● **Task to carry out**
Reproduce the opening lines of the records exactly, please, stopping after the line that contains "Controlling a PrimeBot".

================

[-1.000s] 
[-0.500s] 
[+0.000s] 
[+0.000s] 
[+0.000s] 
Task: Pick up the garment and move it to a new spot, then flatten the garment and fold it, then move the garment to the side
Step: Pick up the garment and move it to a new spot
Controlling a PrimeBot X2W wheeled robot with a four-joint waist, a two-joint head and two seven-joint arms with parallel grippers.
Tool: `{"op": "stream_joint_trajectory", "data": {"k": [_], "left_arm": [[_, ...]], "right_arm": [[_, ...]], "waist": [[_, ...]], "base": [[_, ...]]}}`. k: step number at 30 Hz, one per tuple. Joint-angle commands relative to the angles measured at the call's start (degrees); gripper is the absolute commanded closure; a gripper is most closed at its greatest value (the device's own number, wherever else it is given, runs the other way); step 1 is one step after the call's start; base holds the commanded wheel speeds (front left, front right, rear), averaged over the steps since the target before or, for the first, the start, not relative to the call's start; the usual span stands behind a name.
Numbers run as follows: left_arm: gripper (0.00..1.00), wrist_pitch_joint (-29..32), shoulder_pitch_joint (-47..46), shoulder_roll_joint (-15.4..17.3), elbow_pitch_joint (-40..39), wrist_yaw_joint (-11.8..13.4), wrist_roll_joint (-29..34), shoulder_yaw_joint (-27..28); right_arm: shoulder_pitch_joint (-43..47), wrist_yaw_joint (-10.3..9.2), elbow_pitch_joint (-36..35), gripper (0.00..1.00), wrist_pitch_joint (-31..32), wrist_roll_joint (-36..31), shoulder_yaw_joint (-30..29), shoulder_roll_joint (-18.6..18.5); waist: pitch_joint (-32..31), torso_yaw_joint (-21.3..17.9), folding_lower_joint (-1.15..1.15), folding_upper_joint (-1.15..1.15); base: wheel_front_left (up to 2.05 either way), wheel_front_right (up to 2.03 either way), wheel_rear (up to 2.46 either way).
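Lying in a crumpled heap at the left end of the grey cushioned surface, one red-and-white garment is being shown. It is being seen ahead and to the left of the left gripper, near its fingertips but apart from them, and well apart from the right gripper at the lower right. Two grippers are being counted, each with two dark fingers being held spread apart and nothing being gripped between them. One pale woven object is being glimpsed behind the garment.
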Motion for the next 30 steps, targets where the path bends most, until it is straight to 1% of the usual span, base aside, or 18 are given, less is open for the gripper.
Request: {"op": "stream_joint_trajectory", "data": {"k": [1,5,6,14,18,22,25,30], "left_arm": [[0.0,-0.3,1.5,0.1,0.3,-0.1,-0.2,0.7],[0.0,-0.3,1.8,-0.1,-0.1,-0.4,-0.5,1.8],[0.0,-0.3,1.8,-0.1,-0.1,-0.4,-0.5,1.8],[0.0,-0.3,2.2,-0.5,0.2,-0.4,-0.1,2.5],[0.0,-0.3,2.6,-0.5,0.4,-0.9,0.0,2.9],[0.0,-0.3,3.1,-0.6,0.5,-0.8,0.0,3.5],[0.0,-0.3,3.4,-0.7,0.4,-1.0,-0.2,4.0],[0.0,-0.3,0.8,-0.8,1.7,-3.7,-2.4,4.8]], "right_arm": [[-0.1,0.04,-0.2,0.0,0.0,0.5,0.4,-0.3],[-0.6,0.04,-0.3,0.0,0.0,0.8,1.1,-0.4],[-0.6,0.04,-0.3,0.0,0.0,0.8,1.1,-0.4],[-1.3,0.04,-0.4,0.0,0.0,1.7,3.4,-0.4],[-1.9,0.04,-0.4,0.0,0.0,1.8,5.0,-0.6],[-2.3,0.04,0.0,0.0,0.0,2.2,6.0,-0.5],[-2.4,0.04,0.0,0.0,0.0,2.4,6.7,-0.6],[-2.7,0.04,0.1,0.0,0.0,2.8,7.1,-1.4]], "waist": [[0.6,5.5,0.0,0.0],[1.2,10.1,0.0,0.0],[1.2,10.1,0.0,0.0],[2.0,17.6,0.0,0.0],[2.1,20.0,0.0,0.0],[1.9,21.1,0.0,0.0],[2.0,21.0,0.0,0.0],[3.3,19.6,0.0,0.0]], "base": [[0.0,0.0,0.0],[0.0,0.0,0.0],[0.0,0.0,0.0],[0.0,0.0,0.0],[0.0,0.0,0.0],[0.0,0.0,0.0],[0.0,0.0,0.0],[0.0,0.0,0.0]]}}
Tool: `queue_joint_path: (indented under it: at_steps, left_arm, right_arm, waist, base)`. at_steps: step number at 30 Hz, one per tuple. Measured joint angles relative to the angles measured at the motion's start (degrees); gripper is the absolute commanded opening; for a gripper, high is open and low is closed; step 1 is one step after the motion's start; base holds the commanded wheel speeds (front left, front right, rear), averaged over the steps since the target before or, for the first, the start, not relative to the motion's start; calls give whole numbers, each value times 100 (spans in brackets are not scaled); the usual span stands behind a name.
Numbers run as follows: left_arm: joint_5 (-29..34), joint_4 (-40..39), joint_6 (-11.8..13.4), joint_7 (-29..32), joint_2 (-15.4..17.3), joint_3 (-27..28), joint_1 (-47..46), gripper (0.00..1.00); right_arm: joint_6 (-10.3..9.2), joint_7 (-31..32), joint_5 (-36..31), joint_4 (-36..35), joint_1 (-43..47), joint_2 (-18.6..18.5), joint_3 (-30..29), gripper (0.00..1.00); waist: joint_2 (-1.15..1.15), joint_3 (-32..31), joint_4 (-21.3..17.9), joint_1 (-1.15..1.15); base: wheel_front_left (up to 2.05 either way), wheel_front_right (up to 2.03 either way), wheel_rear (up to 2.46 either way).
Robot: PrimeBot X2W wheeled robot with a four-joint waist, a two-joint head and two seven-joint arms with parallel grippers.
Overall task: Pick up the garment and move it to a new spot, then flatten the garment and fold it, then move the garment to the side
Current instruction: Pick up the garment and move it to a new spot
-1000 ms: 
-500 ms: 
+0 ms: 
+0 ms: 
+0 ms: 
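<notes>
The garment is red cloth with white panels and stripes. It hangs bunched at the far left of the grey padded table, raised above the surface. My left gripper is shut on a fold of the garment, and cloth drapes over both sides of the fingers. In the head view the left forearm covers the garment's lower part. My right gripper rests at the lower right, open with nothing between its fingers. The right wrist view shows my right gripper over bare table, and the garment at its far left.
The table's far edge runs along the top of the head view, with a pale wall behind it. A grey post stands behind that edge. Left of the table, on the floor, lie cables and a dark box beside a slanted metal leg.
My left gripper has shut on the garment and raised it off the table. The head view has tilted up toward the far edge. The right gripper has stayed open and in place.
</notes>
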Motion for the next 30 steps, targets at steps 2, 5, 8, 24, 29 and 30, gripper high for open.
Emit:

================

● **Response box**
[-1.000s] 
[-0.500s] 
[+0.000s] 
[+0.000s] 
[+0.000s] 
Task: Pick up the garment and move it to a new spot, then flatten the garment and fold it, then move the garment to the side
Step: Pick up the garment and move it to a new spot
Controlling a PrimeBot X2W wheeled robot with a four-joint waist, a two-joint head and two seven-joint arms with parallel grippers.

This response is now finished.